About this exercise
Go over the records and copy every line with the string "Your".

Record extracts
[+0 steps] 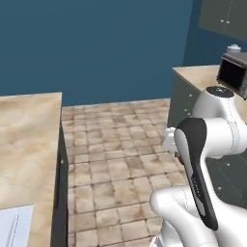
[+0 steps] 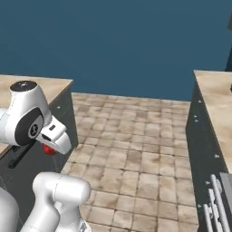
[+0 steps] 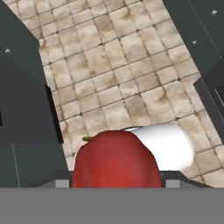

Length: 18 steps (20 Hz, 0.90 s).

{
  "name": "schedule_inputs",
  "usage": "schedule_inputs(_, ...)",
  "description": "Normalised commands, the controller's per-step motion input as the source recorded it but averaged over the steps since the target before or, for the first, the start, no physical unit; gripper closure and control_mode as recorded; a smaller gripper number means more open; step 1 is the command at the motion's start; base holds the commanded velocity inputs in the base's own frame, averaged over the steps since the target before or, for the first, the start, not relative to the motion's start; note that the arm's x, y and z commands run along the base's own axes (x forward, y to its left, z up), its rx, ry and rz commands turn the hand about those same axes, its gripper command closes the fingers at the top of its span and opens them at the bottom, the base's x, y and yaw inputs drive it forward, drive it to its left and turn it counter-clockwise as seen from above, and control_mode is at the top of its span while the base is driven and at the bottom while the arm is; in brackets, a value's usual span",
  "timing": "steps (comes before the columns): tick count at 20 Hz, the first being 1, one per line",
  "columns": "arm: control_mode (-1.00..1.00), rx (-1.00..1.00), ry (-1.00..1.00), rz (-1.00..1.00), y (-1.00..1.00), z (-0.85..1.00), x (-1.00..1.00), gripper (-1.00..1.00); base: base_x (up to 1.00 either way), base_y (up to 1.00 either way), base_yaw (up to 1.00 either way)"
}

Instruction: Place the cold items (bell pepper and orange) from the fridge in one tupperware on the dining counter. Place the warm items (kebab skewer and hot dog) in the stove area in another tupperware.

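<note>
Tan tiled floor (image 1: 116,159) lies open between two dark-fronted, beige-topped counters (image 2: 213,118). Glossy red bell pepper (image 3: 114,162) sits pinched in the gripper (image 3: 114,183), stem end pointing away from the hand.

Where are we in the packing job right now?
The red bell pepper is in the gripper, jaws closed on it, carried over the tan tiled floor between the counters. No tupperware visible, so nothing looks placed. Orange, kebab skewer and hot dog remain.

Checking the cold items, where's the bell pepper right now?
The red bell pepper sits in the gripper, carried above the tiled floor between the counters.
</note>
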Motion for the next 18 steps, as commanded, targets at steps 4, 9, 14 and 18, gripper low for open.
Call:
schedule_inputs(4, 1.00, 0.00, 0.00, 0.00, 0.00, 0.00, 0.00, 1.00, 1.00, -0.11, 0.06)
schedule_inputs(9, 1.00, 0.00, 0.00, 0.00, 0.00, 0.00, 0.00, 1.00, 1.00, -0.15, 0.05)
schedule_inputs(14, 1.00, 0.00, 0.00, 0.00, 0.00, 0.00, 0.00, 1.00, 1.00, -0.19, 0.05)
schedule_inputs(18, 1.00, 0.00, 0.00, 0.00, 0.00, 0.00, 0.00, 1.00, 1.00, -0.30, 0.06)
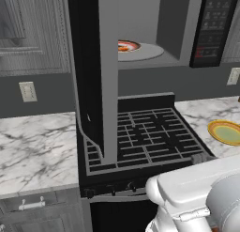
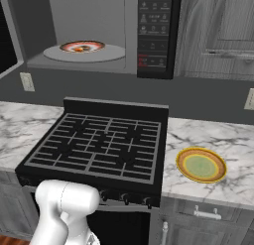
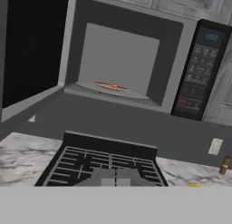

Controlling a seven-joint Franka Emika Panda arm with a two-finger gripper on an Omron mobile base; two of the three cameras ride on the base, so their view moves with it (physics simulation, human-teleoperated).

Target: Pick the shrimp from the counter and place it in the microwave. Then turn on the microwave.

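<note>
The microwave (image 2: 154, 35) hangs above the stove with its dark door (image 1: 91, 71) swung wide open to the left. On the round turntable (image 2: 106, 54) inside lies a small red-rimmed dish with the orange shrimp (image 1: 124, 48) (image 2: 80, 47) (image 3: 111, 86) on it. My gripper (image 3: 114, 177) is low and well back from the microwave, above the stove's front, pointing at the opening. Its two fingertips sit together, shut with nothing between them. The black keypad panel (image 3: 199, 69) is to the right of the cavity. The marble counter (image 1: 33, 146) flanks the stove.
A black grated stove top (image 2: 99, 145) lies below the microwave. A yellow-rimmed green plate (image 2: 201, 165) (image 1: 226, 132) rests on the right counter. The open door (image 3: 31, 46) juts out over the stove's left side. Wall outlets (image 1: 27, 91) (image 3: 215, 146) and grey cabinets (image 2: 218, 26) line the back.
</note>
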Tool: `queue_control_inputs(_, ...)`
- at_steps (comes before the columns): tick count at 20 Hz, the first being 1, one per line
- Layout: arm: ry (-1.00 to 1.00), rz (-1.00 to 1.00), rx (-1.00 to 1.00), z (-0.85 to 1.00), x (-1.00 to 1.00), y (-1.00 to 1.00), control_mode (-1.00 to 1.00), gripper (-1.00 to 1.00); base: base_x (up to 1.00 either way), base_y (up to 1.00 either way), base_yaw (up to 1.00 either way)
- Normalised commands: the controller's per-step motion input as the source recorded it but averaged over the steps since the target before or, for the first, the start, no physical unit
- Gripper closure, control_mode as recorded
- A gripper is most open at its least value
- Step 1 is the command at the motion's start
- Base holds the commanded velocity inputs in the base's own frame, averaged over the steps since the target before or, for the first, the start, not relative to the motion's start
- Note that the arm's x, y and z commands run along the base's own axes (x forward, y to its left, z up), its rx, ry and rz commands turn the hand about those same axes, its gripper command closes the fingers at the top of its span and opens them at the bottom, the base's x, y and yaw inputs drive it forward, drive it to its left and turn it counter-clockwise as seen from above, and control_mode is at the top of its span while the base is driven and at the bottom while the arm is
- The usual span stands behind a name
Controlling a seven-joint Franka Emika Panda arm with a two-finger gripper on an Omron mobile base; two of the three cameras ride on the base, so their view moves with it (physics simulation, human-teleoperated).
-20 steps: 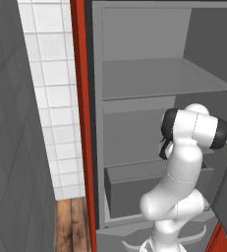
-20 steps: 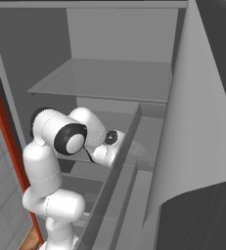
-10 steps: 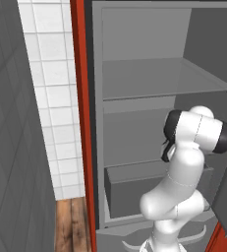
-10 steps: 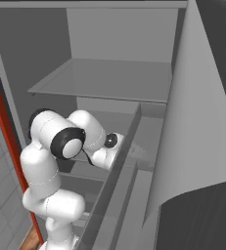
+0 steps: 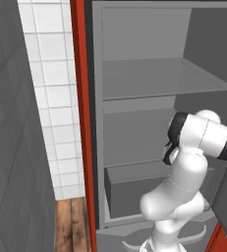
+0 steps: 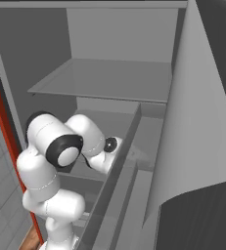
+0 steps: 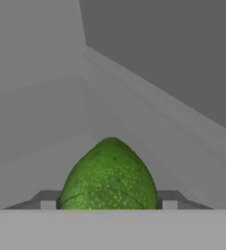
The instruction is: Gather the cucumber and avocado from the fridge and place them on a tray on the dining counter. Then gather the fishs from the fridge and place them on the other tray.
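So right up close in the hand view you've got the avocado (image 7: 109, 177) sitting between the jaws, both fingertips (image 7: 46, 199) pressed against its sides, so I'd call that a grip. It hangs over grey fridge (image 5: 134, 78) interior, so my read is you're early: no tray in sight, and cucumber plus fish to fetch yet. The arm (image 6: 60, 146) is folded at the elbow, its wrist reaching over the drawer (image 6: 126, 141) under the glass shelf (image 6: 104, 78).

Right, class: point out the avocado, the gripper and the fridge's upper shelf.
avocado (image 7: 109, 176), hand view, middle of its green skin.
gripper (image 7: 105, 201), hand view, midway between the fingertips, closed on the avocado.
upper shelf (image 6: 104, 80), right base view, its bare top surface.
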Motion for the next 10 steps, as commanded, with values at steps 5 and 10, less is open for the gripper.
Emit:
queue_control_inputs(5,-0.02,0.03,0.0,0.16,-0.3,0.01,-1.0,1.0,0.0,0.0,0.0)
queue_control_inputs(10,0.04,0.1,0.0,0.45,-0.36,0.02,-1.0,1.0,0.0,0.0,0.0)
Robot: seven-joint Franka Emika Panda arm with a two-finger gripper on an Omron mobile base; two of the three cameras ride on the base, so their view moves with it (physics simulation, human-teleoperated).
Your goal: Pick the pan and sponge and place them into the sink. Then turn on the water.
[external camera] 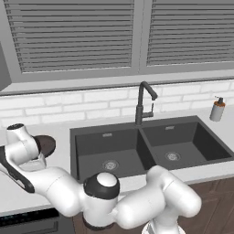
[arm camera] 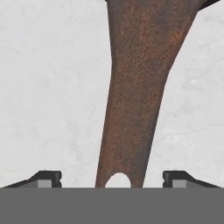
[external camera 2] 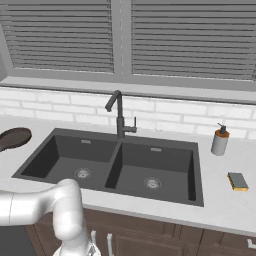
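Two fingers (arm camera: 49, 178) stand spread either side of the pan (arm camera: 135, 87) handle, not touching it.

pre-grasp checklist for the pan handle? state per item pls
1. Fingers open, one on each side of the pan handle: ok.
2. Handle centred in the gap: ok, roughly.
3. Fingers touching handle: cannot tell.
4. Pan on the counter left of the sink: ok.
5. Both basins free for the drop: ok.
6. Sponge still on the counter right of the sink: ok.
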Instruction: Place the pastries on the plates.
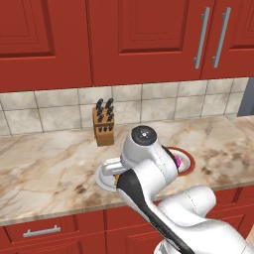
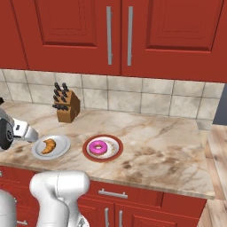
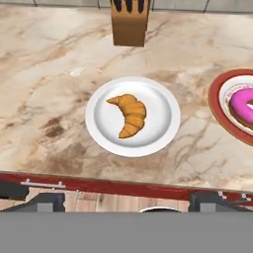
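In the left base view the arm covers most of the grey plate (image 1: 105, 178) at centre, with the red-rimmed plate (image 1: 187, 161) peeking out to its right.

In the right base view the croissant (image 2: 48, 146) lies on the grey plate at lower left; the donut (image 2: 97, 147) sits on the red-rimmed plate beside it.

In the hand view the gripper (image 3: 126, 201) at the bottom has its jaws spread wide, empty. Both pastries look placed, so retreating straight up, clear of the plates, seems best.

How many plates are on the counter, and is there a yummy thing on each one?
2. The grey plate on the left holds the croissant. The red-rimmed plate beside it on the right holds the pink donut. Both sit in front of the knife block.
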### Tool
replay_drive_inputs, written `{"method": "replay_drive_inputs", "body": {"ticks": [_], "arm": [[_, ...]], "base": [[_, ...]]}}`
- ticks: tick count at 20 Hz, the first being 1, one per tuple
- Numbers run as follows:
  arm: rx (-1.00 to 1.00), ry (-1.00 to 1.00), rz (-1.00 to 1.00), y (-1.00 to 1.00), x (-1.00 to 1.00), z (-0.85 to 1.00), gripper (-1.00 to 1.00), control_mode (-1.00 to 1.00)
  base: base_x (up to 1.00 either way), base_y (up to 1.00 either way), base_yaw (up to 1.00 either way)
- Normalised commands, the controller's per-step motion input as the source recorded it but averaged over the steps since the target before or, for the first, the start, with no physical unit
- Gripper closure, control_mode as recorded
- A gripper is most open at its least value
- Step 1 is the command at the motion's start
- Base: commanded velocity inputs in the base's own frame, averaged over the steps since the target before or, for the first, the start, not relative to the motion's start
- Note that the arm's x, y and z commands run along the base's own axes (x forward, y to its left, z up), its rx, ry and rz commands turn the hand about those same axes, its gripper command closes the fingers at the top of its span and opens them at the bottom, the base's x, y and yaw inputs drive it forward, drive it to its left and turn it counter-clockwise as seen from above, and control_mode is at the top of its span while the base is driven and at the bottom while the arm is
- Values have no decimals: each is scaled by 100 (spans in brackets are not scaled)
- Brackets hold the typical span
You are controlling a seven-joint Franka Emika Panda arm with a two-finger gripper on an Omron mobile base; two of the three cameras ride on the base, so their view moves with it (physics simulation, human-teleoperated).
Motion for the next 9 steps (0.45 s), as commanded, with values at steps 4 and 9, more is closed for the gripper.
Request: {"method": "replay_drive_inputs", "body": {"ticks": [4,9], "arm": [[0,-10,0,-4,-33,26,-100,-100],[1,-6,0,-3,-8,32,-100,-100]], "base": [[0,0,0],[0,0,0]]}}
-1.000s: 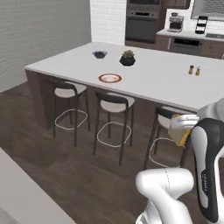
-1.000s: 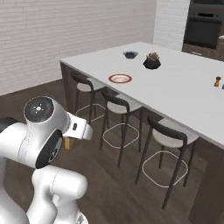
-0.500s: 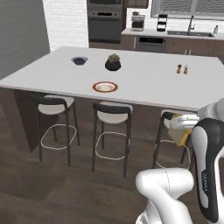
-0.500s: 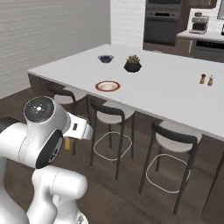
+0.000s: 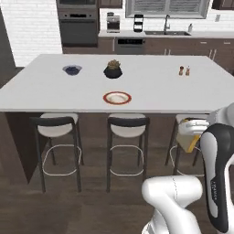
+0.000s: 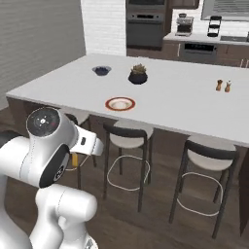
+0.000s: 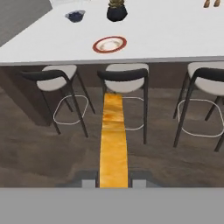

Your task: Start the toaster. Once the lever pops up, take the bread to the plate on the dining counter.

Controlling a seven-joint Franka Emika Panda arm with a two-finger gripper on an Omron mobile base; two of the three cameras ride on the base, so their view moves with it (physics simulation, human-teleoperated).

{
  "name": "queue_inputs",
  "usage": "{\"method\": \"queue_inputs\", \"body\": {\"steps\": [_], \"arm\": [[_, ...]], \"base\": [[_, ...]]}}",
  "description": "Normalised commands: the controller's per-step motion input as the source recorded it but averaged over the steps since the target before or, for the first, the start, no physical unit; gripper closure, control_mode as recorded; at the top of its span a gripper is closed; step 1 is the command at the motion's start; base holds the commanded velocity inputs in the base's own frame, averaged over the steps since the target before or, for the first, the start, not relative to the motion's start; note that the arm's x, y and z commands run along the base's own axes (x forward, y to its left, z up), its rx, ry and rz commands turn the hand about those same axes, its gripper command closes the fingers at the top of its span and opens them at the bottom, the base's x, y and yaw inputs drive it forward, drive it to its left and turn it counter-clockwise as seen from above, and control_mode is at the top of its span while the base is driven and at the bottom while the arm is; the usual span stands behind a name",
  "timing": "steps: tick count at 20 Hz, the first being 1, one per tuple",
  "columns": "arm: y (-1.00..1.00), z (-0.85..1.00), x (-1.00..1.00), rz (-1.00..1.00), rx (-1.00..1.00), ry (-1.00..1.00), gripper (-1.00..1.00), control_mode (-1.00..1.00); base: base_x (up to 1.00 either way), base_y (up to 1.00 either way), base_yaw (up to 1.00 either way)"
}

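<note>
Jaws clenched on the bread (image 7: 113,144), seen edge-on between the two tips and projecting forward. Gripper (image 7: 113,183) is held low, below counter height, on the stool side of the dining counter (image 5: 151,87). The plate (image 7: 109,44) sits near the counter's near edge, ahead. Judgement: lift clear of the middle stool (image 7: 125,81) back first, then carry over the plate, level the slice, and release low.

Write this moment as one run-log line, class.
phase: carrying | gripper: shut on bread | plate: bare, on dining counter | arm: short of counter, stools between
</note>
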Motion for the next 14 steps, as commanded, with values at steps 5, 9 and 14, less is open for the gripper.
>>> {"method": "queue_inputs", "body": {"steps": [5, 9, 14], "arm": [[0.00, 0.00, 0.00, 0.00, 0.00, 0.00, 1.00, 1.00], [0.00, 0.00, 0.00, 0.00, 0.00, 0.00, 1.00, 1.00], [0.00, 0.00, 0.00, 0.00, 0.00, 0.00, 1.00, 1.00]], "base": [[0.89, 1.00, -0.40], [0.94, 1.00, -0.38], [0.96, 0.79, -0.31]]}}
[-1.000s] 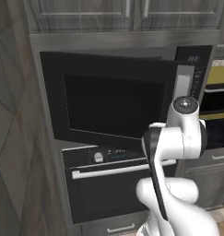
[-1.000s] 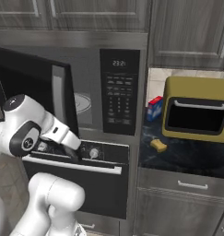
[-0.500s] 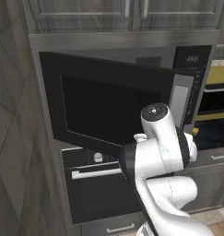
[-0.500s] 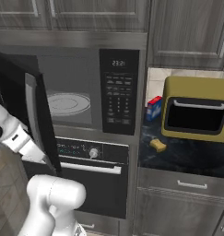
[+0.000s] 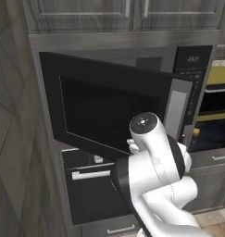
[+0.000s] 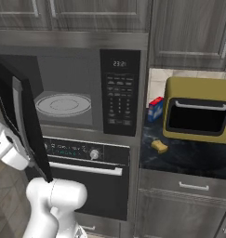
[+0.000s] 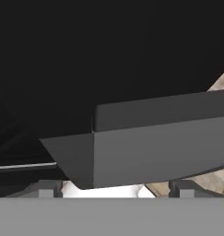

Answer to this problem
Your goal: Pick the pan and sponge and place them into the sink. Then turn on the water.
Your task: Start the toaster. Once the lever pops up, take the bread to the plate on the dining counter.

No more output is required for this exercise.